**Exercise directions:** Using the listing below, retype exactly the lines starting at the one with "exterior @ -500" and ending at the one with "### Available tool", and include both.

============

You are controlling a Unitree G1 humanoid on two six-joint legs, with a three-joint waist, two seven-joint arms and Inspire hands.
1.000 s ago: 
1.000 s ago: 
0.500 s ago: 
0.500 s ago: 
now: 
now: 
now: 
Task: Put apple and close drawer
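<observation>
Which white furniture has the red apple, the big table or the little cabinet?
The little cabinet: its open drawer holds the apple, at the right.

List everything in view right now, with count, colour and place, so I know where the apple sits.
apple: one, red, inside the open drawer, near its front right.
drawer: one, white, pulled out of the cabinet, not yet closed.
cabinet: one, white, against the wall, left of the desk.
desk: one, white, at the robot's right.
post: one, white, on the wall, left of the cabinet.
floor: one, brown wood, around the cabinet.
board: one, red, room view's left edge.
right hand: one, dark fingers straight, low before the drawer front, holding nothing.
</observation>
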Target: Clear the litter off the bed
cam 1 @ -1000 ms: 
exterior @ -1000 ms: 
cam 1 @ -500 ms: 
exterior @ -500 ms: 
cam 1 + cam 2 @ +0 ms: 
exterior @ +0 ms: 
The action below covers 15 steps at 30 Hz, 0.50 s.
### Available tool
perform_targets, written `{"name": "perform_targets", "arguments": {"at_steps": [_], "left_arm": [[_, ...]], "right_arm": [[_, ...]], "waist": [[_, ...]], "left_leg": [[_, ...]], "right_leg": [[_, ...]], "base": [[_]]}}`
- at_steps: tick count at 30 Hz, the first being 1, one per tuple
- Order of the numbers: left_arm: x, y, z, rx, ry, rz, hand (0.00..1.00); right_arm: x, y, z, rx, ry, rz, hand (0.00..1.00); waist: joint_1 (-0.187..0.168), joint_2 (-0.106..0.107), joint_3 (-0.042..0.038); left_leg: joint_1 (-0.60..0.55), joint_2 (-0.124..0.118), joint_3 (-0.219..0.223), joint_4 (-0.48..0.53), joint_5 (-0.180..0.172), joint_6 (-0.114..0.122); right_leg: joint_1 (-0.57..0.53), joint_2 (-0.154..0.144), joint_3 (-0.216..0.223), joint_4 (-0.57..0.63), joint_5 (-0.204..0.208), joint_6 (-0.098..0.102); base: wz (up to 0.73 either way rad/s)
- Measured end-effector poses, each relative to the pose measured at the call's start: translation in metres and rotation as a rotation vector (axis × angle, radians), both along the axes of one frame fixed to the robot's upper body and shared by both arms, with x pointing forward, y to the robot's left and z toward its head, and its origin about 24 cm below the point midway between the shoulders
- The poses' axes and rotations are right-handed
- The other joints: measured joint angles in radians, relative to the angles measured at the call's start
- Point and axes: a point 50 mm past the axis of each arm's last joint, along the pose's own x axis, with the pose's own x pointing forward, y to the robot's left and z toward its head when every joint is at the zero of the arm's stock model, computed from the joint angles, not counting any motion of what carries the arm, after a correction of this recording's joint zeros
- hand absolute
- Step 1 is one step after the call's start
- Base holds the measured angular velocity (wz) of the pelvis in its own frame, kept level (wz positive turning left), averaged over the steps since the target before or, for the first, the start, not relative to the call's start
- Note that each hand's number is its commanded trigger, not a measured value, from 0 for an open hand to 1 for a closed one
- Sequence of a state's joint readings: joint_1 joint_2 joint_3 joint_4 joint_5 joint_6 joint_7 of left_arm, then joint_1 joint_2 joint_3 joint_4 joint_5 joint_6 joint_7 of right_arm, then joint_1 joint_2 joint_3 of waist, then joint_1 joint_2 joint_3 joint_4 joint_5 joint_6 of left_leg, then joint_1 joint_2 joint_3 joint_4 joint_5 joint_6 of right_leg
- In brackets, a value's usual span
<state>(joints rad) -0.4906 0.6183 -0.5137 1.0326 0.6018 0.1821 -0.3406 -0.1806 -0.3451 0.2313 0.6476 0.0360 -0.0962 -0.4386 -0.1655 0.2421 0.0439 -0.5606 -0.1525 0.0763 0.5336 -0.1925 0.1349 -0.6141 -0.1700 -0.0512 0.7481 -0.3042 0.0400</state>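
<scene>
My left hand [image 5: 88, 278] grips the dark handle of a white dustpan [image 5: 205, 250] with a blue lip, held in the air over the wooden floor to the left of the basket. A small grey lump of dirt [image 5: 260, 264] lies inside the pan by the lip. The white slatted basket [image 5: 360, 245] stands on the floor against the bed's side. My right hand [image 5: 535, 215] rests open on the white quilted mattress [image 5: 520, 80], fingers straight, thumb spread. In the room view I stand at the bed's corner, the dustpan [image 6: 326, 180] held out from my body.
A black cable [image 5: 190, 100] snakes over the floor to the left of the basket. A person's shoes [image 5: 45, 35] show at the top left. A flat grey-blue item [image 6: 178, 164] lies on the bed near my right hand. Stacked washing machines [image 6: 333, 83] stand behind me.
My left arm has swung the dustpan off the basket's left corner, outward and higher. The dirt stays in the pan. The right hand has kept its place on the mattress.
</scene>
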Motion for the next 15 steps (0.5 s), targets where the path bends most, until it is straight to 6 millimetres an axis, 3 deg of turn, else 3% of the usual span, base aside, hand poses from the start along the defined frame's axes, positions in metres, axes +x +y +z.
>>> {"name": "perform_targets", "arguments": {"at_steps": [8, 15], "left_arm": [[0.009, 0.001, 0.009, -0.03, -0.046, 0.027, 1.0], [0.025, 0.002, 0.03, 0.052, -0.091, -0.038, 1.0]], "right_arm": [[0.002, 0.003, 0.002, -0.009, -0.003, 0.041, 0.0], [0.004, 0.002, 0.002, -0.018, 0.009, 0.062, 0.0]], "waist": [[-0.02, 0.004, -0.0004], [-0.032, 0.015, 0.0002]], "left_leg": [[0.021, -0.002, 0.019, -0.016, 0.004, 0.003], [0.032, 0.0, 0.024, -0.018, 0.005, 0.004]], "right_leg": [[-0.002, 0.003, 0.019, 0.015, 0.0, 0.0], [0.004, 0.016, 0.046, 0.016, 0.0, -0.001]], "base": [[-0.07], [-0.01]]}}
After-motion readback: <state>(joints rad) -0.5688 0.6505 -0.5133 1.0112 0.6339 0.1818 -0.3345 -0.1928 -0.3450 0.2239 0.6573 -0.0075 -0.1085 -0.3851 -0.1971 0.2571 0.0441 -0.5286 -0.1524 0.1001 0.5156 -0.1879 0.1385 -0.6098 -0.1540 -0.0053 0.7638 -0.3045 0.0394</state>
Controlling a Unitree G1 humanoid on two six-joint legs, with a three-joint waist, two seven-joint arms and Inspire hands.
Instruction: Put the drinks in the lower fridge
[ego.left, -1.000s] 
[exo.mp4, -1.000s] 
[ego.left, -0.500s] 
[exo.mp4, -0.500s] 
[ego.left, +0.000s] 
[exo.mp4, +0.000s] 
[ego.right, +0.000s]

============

**The answer:**
exterior @ -500 ms: 
cam 1 + cam 2 @ +0 ms: 
exterior @ +0 ms: 
The action below covers 15 steps at 30 Hz, 0.50 s.
### Available tool

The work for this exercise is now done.